How to complete this task |
Return all the lines below in which the string "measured" appears.

········

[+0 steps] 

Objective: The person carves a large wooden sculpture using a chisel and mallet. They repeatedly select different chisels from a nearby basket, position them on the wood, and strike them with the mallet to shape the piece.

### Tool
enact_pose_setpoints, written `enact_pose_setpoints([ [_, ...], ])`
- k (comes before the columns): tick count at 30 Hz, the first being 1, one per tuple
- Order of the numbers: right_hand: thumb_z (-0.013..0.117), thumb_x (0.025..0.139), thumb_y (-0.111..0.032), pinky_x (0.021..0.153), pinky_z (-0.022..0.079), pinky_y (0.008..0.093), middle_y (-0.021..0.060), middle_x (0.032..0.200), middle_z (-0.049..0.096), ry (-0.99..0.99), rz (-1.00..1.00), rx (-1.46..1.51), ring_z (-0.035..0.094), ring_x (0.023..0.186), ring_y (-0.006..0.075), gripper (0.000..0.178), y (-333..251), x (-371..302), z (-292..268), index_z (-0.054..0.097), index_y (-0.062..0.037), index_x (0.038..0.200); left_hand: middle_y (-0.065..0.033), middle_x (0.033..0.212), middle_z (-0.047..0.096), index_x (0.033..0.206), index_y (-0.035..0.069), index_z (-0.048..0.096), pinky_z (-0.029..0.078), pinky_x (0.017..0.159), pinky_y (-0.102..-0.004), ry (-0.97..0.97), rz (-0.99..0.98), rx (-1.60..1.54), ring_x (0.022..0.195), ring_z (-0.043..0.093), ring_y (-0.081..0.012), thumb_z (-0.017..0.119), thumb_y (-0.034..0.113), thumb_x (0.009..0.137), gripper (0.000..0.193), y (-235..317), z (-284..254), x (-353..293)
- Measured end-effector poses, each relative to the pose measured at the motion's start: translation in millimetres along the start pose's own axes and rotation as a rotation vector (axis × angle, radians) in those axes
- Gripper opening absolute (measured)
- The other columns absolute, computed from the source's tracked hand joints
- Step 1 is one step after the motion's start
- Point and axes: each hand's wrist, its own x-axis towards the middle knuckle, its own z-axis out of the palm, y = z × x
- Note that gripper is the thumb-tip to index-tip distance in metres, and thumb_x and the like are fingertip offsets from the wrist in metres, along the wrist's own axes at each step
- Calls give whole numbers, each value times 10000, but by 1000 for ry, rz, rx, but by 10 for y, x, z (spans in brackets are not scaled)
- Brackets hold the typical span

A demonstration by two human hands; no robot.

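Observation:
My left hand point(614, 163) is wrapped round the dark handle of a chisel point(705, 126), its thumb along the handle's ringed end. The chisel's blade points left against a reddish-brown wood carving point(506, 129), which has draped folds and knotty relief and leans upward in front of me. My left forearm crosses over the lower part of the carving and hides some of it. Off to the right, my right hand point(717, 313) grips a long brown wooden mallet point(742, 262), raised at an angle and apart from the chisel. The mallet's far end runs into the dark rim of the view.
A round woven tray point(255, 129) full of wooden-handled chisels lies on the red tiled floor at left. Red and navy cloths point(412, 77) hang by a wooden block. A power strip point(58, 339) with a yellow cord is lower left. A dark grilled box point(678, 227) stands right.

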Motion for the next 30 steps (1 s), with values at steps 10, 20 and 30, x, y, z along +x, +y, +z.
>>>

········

Solved problem |
- Measured end-effector poses, each relative to the pose measured at the motion's start: translation in millimetres along the start pose's own axes and rotation as a rotation vector (axis × angle, radians) in those axes
- Gripper opening absolute (measured)

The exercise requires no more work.